The dataset consists of: (1) The EEG data X that is a matrix of k trials, c channels, and m samples; (2) The labels y that is a vector of k trials; (3) The pseudo-random noise-codes V that is a matrix of stimuli with n classes and m samples. Note, the stimuli are upsampled to the EEG sampling frequency and contain only one stimulus-cycle. During a trial, however, the stimuli were repeated 2 times (2 stimulus cycles).
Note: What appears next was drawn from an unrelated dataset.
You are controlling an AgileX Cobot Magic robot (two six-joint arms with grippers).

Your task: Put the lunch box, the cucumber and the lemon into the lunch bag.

# Path to pyntbci (to read the tutorial data and standard cap files)
path = os.path.join(os.path.dirname(pyntbci.__file__))

# Load tutorial data
tmp = np.load(os.path.join(path, "data", "tutorial.npz"))
X = tmp["X"]
y = tmp["y"]
V = tmp["V"]
fs = int(tmp["fs"])
fr = 60
print("X", X.shape, "(trials x channels x samples)")  # EEG
print("y", y.shape, "(trials)")  # labels
print("V", V.shape, "(classes, samples)")  # codes
print("fs", fs, "Hz")  # sampling frequency
print("fr", fr, "Hz")  # presentation rate

# Extract data dimensions
n_trials, n_channels, n_samples = X.shape
n_classes = V.shape[0]

# Read cap file
capfile = os.path.join(path, "capfiles", "biosemi64.loc")
with open(capfile, "r") as fid:
    channels = []
    for line in fid.readlines():
        channels.append(line.split("\t")[-1].strip())
print("Channels:", ", ".join(channels))

# Visualize EEG data
i_trial = 0  # the trial to visualize
plt.figure(figsize=(15, 15))
plt.plot(np.arange(0, n_samples) / fs, 25e-6 * np.arange(n_channels) + X[i_trial, :, :].T)
plt.xlim([0, 1])  # limit to 1 second EEG data
plt.yticks(25e-6 * np.arange(n_channels), channels)
plt.xlabel("time [s]")
plt.ylabel("channel")
plt.title(f"Single-trial multi-channel EEG time-series (trial {i_trial})")
plt.tight_layout()

# Visualize labels
plt.figure(figsize=(15, 3))
hist = np.histogram(y, bins=np.arange(n_classes + 1))[0]
plt.bar(np.arange(n_classes), hist)
plt.xticks(np.arange(n_classes))
plt.xlabel("label")
plt.ylabel("count")
plt.title("Single-trial labels")
plt.tight_layout()

# Visualize stimuli
Vup = V.repeat(20, axis=1)  # upsample to better visualize the sharp edges
plt.figure(figsize=(15, 8))
plt.plot(np.arange(Vup.shape[1]) / (20 * fs), 2 * np.arange(n_classes) + Vup.T)
for i in range(1 + int(V.shape[1] / (fs / fr))):
    plt.axvline(i / fr, c="k", alpha=0.1)
plt.yticks(2 * np.arange(n_classes), np.arange(n_classes))
plt.xlabel("time [s]")
plt.ylabel("code")
plt.title("Code time-series")
plt.tight_layout()

X (32, 64, 1008) (trials x channels x samples)
y (32,) (trials)
V (32, 504) (classes, samples)
fs 240 Hz
fr 60 Hz
Channels: Fp1, AF7, AF3, F1, F3, F5, F7, FT7, FC5, FC3, FC1, C1, C3, C5, T7, TP7, CP5, CP3, CP1, P1, P3, P5, P7, P9, PO7, PO3, O1, Iz, Oz, POz, Pz, CPz, Fpz, Fp2, AF8, AF4, AFz, Fz, F2, F4, F6, F8, FT8, FC6, FC4, FC2, FCz, Cz, C2, C4, C6, T8, TP8, CP6, CP4, CP2, P2, P4, P6, P8, P10, PO8, PO4, O2

The event matrix

The first step for reconvolution is to find within the sequences the repetitive events. This can be imposed “manually” by choosing the event definition that we believe the brain responds to. Here, the so-called “duration” event is used, which marks the length of a flash as the important piece of information. As the sequences in this dataset were modulated, there are only two events: a short and a long flash. Additionally, a third event is added that will account for the onset of a trial, during which all of a sudden the screen started flashing. The event matrix is a matrix of n classes, e events, and m samples.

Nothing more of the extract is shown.